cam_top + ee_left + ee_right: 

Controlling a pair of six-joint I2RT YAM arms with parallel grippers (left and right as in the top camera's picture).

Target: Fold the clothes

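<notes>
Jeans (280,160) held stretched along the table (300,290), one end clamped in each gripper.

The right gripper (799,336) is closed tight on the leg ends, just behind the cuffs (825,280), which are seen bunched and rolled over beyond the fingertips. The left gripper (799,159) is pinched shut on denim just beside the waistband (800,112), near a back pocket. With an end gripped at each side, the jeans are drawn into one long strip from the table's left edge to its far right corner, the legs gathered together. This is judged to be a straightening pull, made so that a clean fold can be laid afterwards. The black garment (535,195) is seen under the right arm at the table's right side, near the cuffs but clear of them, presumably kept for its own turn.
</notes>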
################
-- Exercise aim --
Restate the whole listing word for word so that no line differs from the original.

-- Answer to this problem --
cam_top + ee_left + ee_right: 

Controlling a pair of six-joint I2RT YAM arms with parallel grippers (left and right as in the top camera's picture).

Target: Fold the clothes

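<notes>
Jeans (280,160) held stretched along the table (300,290), one end clamped in each gripper.

The right gripper (799,336) is closed tight on the leg ends, just behind the cuffs (825,280), which are seen bunched and rolled over beyond the fingertips. The left gripper (799,159) is pinched shut on denim just beside the waistband (800,112), near a back pocket. With an end gripped at each side, the jeans are drawn into one long strip from the table's left edge to its far right corner, the legs gathered together. This is judged to be a straightening pull, made so that a clean fold can be laid afterwards. The black garment (535,195) is seen under the right arm at the table's right side, near the cuffs but clear of them, presumably kept for its own turn.
</notes>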

The answer has been given in its entirety.